The bans nullify any burning permits that have already been issued. No new permits will be issued until the ban is lifted.
The only exception to the statewide and local bans are cooking fires such as grills or outdoor smokers.
Anyone violating the state’s burn ban faces a $100 fine plus $183 court costs. Any person responsible for setting a fire may be liable for any expenses related to extinguishing the fire. Local fire departments and law enforcement officers are assisting the N.C. Forest Service in enforcing the burn ban.
The statewide burning ban comes as firefighters and forest rangers battle a blaze that has encompassed close to 1,000 acres in Pilot Mountain State Park, located northwest of Winston-Salem. The Gold Hill Volunteer Fire Department delivered supplies to the fire departments battling the blaze and several forest rangers stationed in Rowan County lent a helping hand as well.
The Pilot Mountain fire has been fueled by “abnormally dry weather” that is being experienced by much of the state.
“It is fall wildfire season in North Carolina, and we are seeing wildfire activity increase due to dry conditions,” Agriculture Commissioner Steve Troxler said in a news release. “With these ongoing conditions, a statewide burn ban is necessary to reduce the risk of fires starting and spreading quickly. Our top priority is always to protect lives, property and forestland across the state.”
Most of Rowan County is currently classified as being in a “moderate drought,” with a small portion of the southeastern part of the county classified as “abnormally dry,” according to the U.S. Drought Monitor.
After seeing high amounts of rainfall in 2020, Rowan County has experienced significantly drier conditions this year. The total amount of rainfall recorded last year at the Piedmont Research Station on Sherrills Ford Road was 71.6 inches. Through today, the research station has recorded just 36.77 total inches of precipitation.

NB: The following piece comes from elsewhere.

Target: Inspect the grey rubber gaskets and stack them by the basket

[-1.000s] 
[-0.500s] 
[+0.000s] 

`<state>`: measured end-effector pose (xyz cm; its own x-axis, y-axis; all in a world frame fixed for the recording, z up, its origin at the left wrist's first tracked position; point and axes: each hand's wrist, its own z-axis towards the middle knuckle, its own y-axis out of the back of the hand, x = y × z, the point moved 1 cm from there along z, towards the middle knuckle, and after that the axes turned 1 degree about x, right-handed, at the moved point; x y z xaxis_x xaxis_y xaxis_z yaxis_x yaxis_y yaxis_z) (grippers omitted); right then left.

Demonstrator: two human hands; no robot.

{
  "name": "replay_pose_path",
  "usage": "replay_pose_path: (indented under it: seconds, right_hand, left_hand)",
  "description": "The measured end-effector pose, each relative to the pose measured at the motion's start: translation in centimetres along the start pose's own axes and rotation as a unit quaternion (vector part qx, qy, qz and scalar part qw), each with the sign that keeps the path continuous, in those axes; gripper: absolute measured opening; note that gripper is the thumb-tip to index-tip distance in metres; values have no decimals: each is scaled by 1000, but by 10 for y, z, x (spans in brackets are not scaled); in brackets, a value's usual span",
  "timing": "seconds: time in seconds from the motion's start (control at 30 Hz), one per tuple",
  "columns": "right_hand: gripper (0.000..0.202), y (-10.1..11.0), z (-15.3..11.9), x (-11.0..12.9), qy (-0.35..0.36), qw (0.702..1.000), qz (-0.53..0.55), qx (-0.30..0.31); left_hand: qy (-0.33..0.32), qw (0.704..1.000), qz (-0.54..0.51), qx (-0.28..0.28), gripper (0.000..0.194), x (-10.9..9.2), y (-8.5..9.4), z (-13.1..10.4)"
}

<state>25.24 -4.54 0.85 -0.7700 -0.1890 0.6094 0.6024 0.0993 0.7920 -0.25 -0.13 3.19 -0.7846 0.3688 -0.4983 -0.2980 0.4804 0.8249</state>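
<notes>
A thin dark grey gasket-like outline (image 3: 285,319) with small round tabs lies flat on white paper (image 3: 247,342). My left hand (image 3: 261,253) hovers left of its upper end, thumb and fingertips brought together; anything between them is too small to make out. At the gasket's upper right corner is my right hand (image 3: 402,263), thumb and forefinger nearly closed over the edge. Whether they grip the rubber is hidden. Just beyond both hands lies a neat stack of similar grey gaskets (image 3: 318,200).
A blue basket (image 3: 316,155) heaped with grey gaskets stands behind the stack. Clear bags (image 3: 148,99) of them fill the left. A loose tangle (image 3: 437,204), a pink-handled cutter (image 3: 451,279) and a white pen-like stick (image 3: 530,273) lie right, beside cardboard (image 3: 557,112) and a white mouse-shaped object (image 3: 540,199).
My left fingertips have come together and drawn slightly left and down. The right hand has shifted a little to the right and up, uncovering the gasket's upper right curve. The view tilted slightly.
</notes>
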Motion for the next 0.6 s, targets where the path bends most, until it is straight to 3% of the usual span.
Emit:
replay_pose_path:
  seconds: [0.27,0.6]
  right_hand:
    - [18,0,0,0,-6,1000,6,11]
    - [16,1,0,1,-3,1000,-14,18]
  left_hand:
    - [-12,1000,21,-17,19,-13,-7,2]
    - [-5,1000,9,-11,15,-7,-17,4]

Since August, the station has recorded only 8.45 inches of precipitation, including a concerning 1.25 inches of rain in October and 0.65 inches of precipitation this month.
According to the National Weather Service, the rainfall total in Salisbury last year reached 69.75 inches. Through September of this year, rainfall totaled 34.89 inches. Data for October and November were not available, but would likely only account for a few more inches of precipitation.

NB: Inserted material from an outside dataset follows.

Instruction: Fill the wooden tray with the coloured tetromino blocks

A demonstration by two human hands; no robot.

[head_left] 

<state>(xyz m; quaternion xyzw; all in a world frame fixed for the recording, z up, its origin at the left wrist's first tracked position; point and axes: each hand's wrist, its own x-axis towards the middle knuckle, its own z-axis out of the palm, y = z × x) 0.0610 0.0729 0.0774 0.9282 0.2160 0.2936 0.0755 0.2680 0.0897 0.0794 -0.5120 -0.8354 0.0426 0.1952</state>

With drought conditions in place, Horne said it doesn’t take much for a small fire to become a big problem. High winds can pick up a few embers and carry them a significant way.
“What someone thinks is a very small fire can start out that way, but then it escapes and that’s when we get 911 calls,” Horne said. “I don’t think people expect it to escape quite like it does with it being so dry.”
Anyone who sees an escaped fire should call 911 immediately. Questions about the burn ban can be directed to Horne at 704-216-8916 or by calling the local North Carolina Forest Service office at 704-216-8993 or 704-216-8994. More information can be found online at www.ncforestservice.gov.